Add to this the lack of transparency to date in Russian data on the trials of their vaccine, combined with the unfortunate tendency for bad things (falls from windows, poisonings by tea, etc.) to happen to Russians who provide information or criticism damaging to their country's prestige, and one can see why prudent people don't want to climb out onto the branch Putin is occupying.  And even Putin's government has slightly, ever so slightly, walked back some of its rhetoric lately, saying now that the Russian vaccine is now "ready for mass trials."  Some of those trials will take place on people who are not Russian and who don't want to climb onto any skinny branches, but who may find that they have no choice.  For instance, autocrat Philippine president (and Putin groupie) Rodrigo Duterte has stated that large-scale inoculations of his nation's people will begin in October, although Duterte himself won't volunteer for a shot until he sees how well his countrymen respond.  My, what courage!

From these events, we can see the following things:
  • First, we see what world leaders and economic ecosystems Putin now has in his pocket.  With a net worth of $200 billion, Putin might have a surprising number of people in that pocket.  Some of those people might be behind the most recent stock market rallies - rallies which are by now completely divorced from the actual on-the-ground economies of the nations these markets are supposed to represent.  Watch also for national leaders who rush to volunteer their populations as guinea pigs for the Russian vaccine.
  • Second, we see the harm that the damaging and toxic mix of malignant narcissism and unethical competition can produce.  I am reminded of YouTube videos of Margaret Heffernan discussing the damaging effects of competition on the creation of things of genuine economic value.  One of the reasons for the damage is the intense pressure felt by people in highly competitive environments to overstate their accomplishments, to plagiarize the work of others, and to outright fake results.
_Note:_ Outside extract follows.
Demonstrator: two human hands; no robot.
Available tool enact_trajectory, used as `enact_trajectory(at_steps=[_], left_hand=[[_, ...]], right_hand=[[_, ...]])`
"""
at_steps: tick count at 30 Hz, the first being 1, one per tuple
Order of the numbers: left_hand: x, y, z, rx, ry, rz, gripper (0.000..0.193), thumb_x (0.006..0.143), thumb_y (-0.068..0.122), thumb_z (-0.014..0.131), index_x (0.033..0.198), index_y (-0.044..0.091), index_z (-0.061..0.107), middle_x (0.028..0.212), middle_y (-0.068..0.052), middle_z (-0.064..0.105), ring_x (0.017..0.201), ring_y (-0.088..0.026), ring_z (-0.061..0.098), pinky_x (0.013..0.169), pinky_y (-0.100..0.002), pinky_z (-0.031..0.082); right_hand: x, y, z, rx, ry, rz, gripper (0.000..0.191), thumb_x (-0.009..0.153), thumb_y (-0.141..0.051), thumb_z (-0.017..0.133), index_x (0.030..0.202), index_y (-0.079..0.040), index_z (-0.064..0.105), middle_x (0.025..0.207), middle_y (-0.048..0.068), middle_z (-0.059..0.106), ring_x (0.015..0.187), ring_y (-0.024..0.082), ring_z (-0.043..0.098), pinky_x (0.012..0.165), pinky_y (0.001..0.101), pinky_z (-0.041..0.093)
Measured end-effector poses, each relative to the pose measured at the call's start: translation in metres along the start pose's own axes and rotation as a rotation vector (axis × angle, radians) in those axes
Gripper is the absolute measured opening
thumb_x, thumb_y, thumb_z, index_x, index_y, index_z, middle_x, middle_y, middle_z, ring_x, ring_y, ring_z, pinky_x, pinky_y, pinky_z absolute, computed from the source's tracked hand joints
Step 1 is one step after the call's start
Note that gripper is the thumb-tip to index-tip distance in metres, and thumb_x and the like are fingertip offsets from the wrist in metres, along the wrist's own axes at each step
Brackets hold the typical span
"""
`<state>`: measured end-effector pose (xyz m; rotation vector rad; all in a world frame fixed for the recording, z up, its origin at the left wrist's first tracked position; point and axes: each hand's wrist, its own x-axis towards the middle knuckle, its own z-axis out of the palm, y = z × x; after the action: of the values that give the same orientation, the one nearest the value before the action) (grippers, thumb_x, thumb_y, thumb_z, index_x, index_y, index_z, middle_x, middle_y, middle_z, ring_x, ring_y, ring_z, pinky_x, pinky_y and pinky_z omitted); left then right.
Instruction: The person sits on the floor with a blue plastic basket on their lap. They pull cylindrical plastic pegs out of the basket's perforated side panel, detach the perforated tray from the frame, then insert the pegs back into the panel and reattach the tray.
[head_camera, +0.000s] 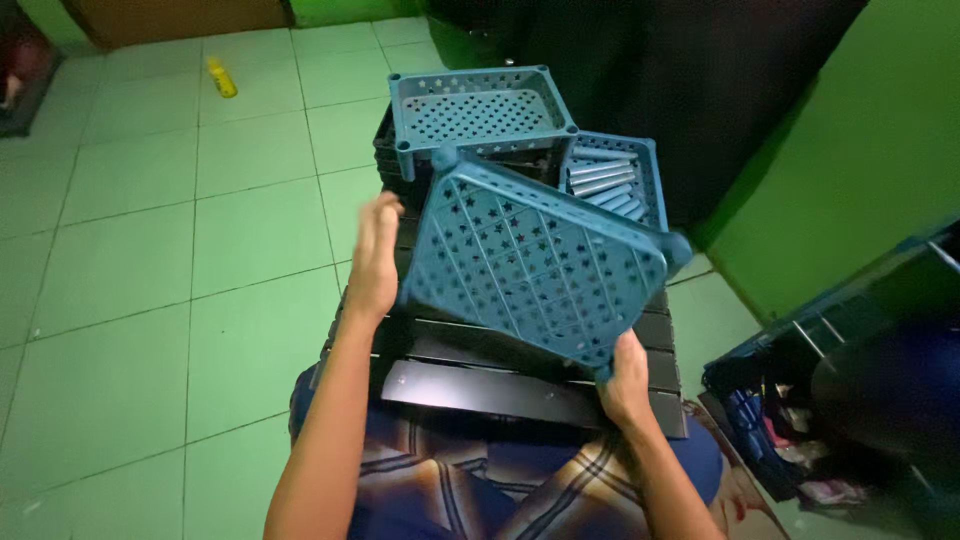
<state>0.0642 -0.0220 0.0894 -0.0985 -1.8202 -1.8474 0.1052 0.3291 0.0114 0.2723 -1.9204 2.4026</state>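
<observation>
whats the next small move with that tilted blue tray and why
Probably close the left hand onto the tilted blue tray. Only the right hand grips it, at its lower corner, while the left sits open beside its left edge, so the tray hangs skewed over the black slatted panel.

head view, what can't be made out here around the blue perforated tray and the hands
- Left hand: motion-blurred, so its contact with the tilted blue tray is unclear.
- Right hand: fingertips hidden behind the tray's lower corner.
- Grey tubes in the rear tray: partly covered by the tilted tray, count unclear.
- Yellow object on the floor: too small to identify.
- Dark bin at right: cut off by the edge, contents murky.
</observation>
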Motion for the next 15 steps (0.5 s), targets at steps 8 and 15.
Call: enact_trajectory(at_steps=[8, 15], left_hand=[[-0.025, -0.067, -0.003, 0.026, -0.155, -0.299, 0.049, 0.107, 0.044, 0.045, 0.132, 0.005, 0.061, 0.122, -0.011, 0.065, 0.114, -0.018, 0.057, 0.102, -0.032, 0.044], [-0.022, -0.086, 0.000, 0.263, 0.036, -0.291, 0.036, 0.105, 0.031, 0.060, 0.127, 0.004, 0.066, 0.096, -0.016, 0.066, 0.087, -0.021, 0.057, 0.078, -0.036, 0.046]], right_hand=[[0.005, -0.017, 0.007, -0.075, -0.039, 0.275, 0.045, 0.105, -0.041, 0.042, 0.127, -0.003, 0.053, 0.089, 0.013, 0.068, 0.062, 0.024, 0.065, 0.056, 0.0369, 0.053], [0.012, -0.015, 0.018, -0.955, 0.252, -0.152, 0.037, 0.100, -0.035, 0.066, 0.113, -0.002, 0.076, 0.081, 0.014, 0.069, 0.071, 0.022, 0.062, 0.068, 0.0369, 0.050]])
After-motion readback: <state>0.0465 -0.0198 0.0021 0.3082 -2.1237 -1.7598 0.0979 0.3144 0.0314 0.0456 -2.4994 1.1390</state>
As you can tell, I am skeptical about Russian claims of awesomeness in any domain just about now.  But I am going to provide a caveat and thus position myself on the lowest possible skinny branch in case I am proven wrong.  So here it is: I am not a doctor or biologist.  But I can be persuaded by verifiable results.  Let's see how the Russian vaccine developers do when they are judged by a jury of their peers.  As for now, I am still wearing a mask.